SPMC
This document describes the SPMC (S-EL1) implementation for OP-TEE. More information on the SPMC can be found in the FF-A specification can be found in the FF-A spec.
SPMC Responsibilities
The SPMC is a critical component in the FF-A flow. Some of its major responsibilities are:
- Initialisation and run-time management of the SPs:
The SPMC component is responsible for initialisation of the Secure Partitions (loading the image, setting up the stack, heap, …).
- Routing messages between endpoints:
The SPMC is responsible for passing FF-A messages from normal world to SPs and back. It also responsible for passing FF-A messages between SPs.
- Memory management:
The SPMC is responsible for the memory management of the SPs. Memory can be shared between SPs and between a SP to the normal world.
This document describes OP-TEE as a S-EL1 SPMC.
Secure Partitions
Secure Partitions (SPs) are the endpoints used in the FF-A protocol. When OP-TEE is used as a SPMC SPs run primarily inside S-EL0.
OP-TEE will use FF-A for it transport layer when the OP-TEE CFG_CORE_FFA=y
configuration flag is enabled.
The SPMC will expose the OP-TEE core, privileged mode, as an secure endpoint
itself.
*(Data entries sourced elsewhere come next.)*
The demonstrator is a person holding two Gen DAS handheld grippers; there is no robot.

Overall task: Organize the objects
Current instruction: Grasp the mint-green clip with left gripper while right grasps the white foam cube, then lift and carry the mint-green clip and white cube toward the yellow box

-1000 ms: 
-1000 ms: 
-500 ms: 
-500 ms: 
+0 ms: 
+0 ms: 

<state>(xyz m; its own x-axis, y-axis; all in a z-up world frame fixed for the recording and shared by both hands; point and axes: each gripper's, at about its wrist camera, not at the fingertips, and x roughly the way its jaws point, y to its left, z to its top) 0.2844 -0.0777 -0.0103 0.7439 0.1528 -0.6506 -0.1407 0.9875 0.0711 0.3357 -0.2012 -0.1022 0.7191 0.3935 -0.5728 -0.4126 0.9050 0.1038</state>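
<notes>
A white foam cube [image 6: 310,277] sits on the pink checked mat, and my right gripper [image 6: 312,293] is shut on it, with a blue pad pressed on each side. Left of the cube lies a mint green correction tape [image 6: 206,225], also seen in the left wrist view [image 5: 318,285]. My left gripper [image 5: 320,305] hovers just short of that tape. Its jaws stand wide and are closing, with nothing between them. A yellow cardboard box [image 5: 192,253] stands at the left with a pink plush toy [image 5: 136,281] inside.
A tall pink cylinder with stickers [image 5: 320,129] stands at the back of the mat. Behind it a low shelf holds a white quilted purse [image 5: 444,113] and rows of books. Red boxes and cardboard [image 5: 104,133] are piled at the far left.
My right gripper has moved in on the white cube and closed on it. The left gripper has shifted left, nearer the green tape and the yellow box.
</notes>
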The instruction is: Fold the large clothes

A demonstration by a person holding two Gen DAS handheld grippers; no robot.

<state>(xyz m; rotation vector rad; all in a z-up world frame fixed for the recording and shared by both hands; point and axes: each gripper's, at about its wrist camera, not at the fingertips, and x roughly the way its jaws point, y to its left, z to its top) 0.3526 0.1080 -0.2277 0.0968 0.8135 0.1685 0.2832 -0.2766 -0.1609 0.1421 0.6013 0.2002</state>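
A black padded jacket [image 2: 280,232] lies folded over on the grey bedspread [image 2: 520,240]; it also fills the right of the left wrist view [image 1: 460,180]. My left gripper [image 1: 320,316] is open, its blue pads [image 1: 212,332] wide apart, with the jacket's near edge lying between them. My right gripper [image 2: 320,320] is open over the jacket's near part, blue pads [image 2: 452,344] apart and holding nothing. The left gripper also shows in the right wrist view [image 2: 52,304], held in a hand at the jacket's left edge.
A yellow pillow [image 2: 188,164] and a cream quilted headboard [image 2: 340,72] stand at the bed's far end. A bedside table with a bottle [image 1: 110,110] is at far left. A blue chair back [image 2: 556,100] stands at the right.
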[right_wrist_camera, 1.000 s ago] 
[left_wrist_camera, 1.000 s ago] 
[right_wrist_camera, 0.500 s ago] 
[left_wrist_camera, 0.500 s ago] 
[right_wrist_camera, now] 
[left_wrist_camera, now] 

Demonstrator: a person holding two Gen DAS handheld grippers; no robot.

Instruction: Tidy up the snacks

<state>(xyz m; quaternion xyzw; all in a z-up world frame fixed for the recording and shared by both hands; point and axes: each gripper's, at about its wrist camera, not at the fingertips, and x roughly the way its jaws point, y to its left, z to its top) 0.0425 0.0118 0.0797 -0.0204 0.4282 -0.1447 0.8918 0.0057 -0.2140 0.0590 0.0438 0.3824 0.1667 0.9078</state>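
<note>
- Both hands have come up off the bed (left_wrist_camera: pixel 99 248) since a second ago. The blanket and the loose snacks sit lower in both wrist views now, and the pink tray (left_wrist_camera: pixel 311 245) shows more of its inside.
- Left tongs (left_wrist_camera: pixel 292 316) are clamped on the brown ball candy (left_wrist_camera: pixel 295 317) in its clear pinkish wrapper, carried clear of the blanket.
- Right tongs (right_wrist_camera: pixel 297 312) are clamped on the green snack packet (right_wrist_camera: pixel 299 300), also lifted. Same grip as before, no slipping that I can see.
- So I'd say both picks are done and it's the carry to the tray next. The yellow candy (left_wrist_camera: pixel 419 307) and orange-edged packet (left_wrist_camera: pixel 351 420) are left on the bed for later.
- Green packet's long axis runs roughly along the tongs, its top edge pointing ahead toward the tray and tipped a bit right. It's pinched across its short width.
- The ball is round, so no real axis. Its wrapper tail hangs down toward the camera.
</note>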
This is used to handle all GlobalPlaform programming mode operations.
All GlobalPlatform messages are encapsulated inside FF-A messages.
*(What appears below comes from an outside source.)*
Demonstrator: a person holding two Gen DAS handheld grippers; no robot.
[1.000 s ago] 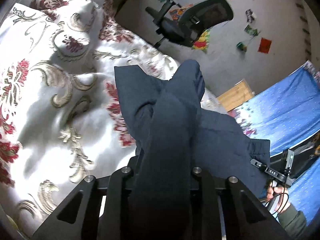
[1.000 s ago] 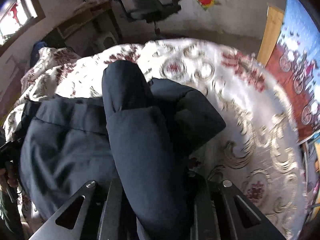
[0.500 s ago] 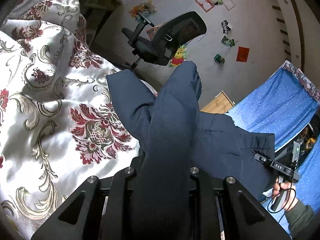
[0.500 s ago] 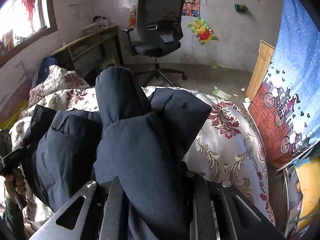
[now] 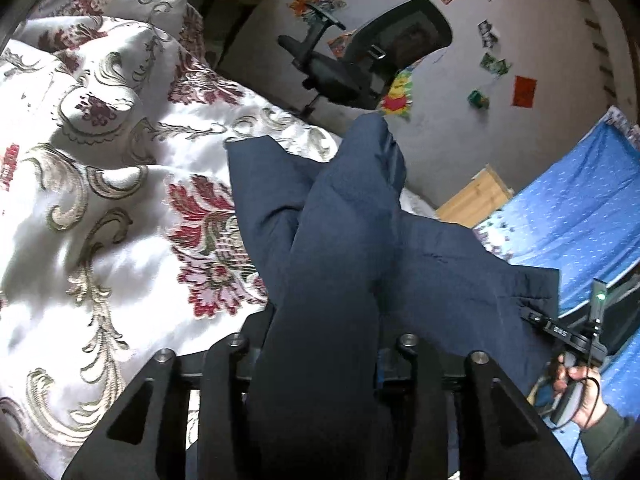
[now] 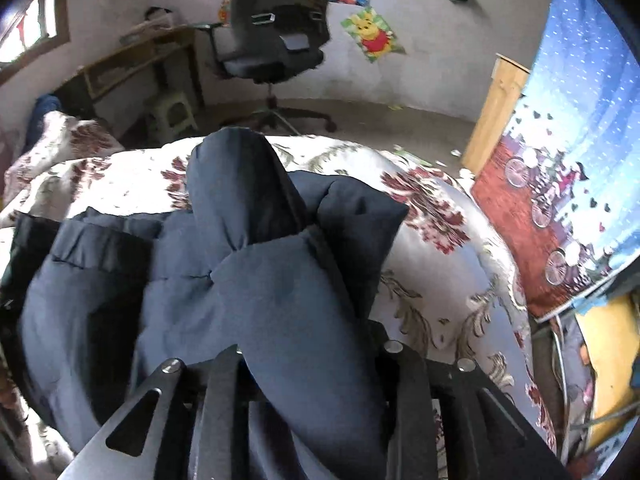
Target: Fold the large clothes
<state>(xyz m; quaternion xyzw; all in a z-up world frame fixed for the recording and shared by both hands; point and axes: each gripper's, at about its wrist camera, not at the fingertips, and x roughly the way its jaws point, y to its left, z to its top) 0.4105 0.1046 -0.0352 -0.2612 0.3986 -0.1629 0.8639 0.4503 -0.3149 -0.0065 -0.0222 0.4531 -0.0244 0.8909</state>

The OP-TEE endpoint will unpack the messages and afterwards handle them as
standard OP-TEE calls. This is needed as TF-A (S-EL3) does only allow
FF-A messages to be passed to the secure world when the SPMD is enabled.
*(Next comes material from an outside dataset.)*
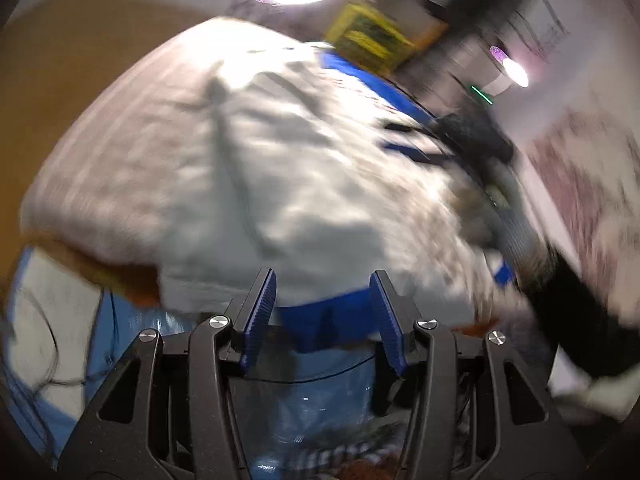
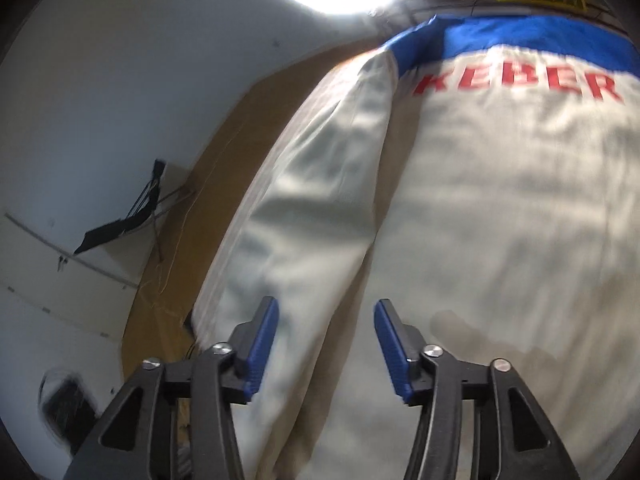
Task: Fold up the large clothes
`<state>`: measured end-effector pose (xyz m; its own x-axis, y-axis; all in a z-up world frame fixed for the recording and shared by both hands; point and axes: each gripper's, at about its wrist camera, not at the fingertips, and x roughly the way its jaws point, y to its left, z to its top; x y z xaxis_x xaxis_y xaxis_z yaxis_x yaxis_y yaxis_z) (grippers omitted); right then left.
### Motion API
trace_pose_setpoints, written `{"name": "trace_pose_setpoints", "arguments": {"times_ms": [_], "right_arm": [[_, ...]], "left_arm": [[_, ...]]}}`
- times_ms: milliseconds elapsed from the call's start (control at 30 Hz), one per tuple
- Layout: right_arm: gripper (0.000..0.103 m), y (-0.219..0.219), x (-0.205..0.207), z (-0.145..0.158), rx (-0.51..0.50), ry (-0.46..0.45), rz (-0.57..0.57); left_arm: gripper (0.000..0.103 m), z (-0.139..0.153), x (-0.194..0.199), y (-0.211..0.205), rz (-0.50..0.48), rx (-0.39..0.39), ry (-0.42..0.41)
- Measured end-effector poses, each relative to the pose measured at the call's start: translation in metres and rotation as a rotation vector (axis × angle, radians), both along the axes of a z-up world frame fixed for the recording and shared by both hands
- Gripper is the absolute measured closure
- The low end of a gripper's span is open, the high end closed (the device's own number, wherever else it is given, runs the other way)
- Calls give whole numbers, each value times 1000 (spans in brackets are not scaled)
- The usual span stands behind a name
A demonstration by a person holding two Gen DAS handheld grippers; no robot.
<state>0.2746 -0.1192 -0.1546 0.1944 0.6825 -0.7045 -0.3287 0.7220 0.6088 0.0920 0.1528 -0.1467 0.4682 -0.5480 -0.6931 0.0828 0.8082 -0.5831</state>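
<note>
A large cream-white garment of soft, lightly creased woven cloth lies spread flat on a tan-brown desk. From the right wrist view its long axis runs away from the camera, ending at the far edge in a broad band of bright blue. Just below that band, red block letters run across the cloth. A long sleeve lies along the garment's left side, folded beside the body and pointing back toward the camera.

The right tongs stand open above the cloth between sleeve and body, their ribbed blue pads apart with nothing pinched between them.

The left wrist view is heavily blurred. It shows the same pale garment with a blue hem nearest the camera. The left tongs are also open, pads apart and gripping nothing.
</note>
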Motion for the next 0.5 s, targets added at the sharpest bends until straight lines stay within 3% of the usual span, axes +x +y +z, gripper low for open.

SPs run from the initial boot of the system until power down and don’t have any built-in session management compared to GPD TEE TAs. The only means of communicating with the outside world is through messages defined in the FF-A specification. The context of a SP is saved between executions.
The Trusted Service repository includes the libsp libary which export all needed functions to build a S-EL0 SP. It also includes many examples of how to create and implement a SP.
Secure Partition formats
OP-TEE specific ELF format
OP-TEE uses an ELF format for its Trusted Applications. It has an OP-TEE
specific section which contains a header structure for describing the Trusted
Application. A very similar format can be used for Secure Partitions. The same
ELF format allows OP-TEE to use the built-in ELF loader (ldelf
) with all its
features like handling relocations or ASLR. In this case a different section is
used for the header structure to distinguish between Trusted Applications and
Secure Partitions.
SPMC agnostic flat binary format
This simple binary format aims for maximum portability between SPMC
implementations by removing the dependency on an ELF loader and implementation
specific metadata in the SP image. The SPMC can simply copy the binary into the
memory and start running it. The relocations, the stack setup and any further
initialization steps should be handled by the startup code of the secure
partition. The access rights for different sections of the binary can be
configured either by adding load relative memory regions to the SP manifest or
by using the FFA_MEM_PERM_SET
interface in the startup code.
SPMC Program Flow
SP images are either embedded into the OP-TEE image or loaded from the FIP by BL2. This makes it possible to start SPs during boot, before the rich OS is available in the normal world.
Starting SPs
SPs are loaded and started as the last step in OP-TEE’s initialisation process.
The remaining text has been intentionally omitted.